Task brief: Restate all the lines below word for word, but omit the pictures.

Data extract Block Start

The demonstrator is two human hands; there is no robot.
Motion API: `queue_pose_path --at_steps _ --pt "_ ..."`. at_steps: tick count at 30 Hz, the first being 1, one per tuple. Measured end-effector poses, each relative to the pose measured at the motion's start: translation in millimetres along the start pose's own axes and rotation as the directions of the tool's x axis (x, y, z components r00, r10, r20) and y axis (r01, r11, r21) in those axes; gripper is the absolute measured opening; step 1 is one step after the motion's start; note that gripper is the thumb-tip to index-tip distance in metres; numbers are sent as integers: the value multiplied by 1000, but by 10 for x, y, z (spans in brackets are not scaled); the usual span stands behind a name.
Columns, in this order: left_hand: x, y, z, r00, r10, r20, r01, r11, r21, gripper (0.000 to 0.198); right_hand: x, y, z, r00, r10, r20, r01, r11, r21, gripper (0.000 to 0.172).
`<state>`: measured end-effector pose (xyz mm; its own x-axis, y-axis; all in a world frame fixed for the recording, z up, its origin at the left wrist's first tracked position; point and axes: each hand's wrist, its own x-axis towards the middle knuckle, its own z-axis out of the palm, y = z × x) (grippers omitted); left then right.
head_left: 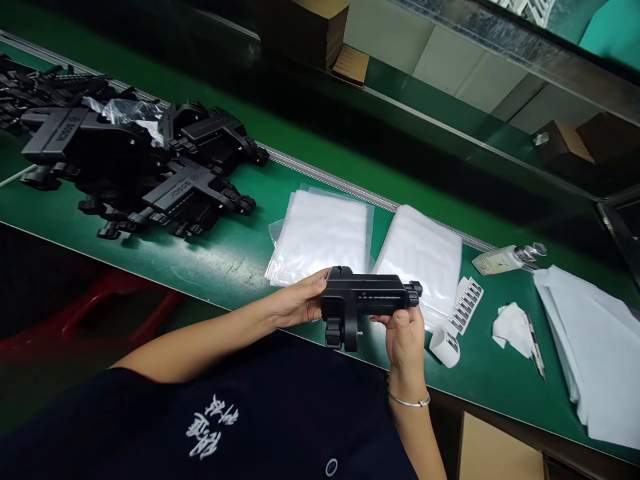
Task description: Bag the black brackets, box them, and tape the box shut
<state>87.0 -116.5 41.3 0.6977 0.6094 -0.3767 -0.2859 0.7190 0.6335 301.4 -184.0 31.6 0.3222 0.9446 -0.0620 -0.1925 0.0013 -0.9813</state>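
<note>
A black plastic clamp bracket (363,300) with knobs is held just above the near edge of the green table. My left hand (299,300) grips its left end, fingers wrapped round it. My right hand (405,337) holds it from below at the right, thumb up against the body; a thin bracelet is on that wrist. Two stacks of clear plastic bags (320,233) (425,257) lie flat right behind the bracket.
A pile of the same black brackets (135,167) fills the table's left. To the right lie a label roll (457,323), a small bottle (505,259), a crumpled tissue with a pen (520,330) and a stack of white sheets (595,353). Cardboard boxes (320,27) stand beyond the rail.
</note>
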Motion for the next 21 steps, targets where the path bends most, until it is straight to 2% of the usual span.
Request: queue_pose_path --at_steps 4,8,11,14,18,21 --pt "30 -30 -74 998 -44 -41 38 991 -126 63 4 -31 82 999 13 -48 -14 1000 -26 50" --pt "154 -17 -180 982 -163 -100 144 974 -175 46 -41 -105 210 998 -66 20 69 982 -177 45" --pt "289 -32 -255 952 -241 -187 203 958 -203 44 -93 -176 372 989 -101 106 137 888 -439 43" --pt "372 -72 -303 956 -232 -180 191 957 -219 42 -126 -234 539 970 -142 198 234 768 -596 43" --pt "377 -89 -307 967 -207 -151 171 960 -220 41 -145 -276 641 953 -172 248 292 732 -616 42" --pt "332 -21 -266 959 -180 -218 147 976 -161 41 -143 -280 515 940 -160 301 308 777 -549 50"
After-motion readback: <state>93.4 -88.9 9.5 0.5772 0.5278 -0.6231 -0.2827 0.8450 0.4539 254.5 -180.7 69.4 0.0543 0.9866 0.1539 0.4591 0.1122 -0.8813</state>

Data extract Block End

Exercise solution:
The demonstrator is two human hands; there is no robot.
Motion API: `queue_pose_path --at_steps _ --pt "_ ..."`. at_steps: tick count at 30 Hz, the first being 1, one per tuple. Measured end-effector poses, each relative to the pose measured at the motion's start: translation in millimetres along the start pose's own axes and rotation as the directions of the tool's x axis (x, y, z components r00, r10, r20) and y axis (r01, r11, r21) in those axes; gripper is the absolute measured opening; step 1 is one step after the motion's start; note that gripper is the thumb-tip to index-tip distance in metres; numbers are sent as integers: the value multiplied by 1000, but by 10 for x, y, z (spans in brackets are not scaled); the usual span stands behind a name.
Columns, in this order: left_hand: x, y, z, r00, r10, r20, r01, r11, r21, gripper (0.000 to 0.198); right_hand: x, y, z, r00, r10, r20, r01, r11, r21, gripper (0.000 to 0.172).
`<state>`: measured end-effector pose (xyz mm; its own x-axis, y-axis; all in a world frame fixed for the recording, z up, its origin at the left wrist's first tracked position; point and axes: each hand's wrist, its own x-axis towards the middle knuckle, its own z-axis out of the palm, y = z × x) (grippers omitted); left then right.
head_left: 
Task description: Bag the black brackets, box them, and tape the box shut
<state>87.0 -116.5 41.3 0.6977 0.6094 -0.3767 -0.2859 0.7190 0.6335 301.4 -184.0 31.6 0.3222 0.9446 -0.0620 -0.1925 0.0013 -0.9813</state>
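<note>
A black plastic clamp bracket (363,300) with knobs is held just above the near edge of the green table. My left hand (299,300) grips its left end, fingers wrapped round it. My right hand (405,337) holds it from below at the right, thumb up against the body; a thin bracelet is on that wrist. Two stacks of clear plastic bags (320,233) (425,257) lie flat right behind the bracket.
A pile of the same black brackets (135,167) fills the table's left. To the right lie a label roll (457,323), a small bottle (505,259), a crumpled tissue with a pen (520,330) and a stack of white sheets (595,353). Cardboard boxes (320,27) stand beyond the rail.
</note>
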Motion for the next 21 steps, targets where the path bends most, until it is straight to 2% of the usual span.
Request: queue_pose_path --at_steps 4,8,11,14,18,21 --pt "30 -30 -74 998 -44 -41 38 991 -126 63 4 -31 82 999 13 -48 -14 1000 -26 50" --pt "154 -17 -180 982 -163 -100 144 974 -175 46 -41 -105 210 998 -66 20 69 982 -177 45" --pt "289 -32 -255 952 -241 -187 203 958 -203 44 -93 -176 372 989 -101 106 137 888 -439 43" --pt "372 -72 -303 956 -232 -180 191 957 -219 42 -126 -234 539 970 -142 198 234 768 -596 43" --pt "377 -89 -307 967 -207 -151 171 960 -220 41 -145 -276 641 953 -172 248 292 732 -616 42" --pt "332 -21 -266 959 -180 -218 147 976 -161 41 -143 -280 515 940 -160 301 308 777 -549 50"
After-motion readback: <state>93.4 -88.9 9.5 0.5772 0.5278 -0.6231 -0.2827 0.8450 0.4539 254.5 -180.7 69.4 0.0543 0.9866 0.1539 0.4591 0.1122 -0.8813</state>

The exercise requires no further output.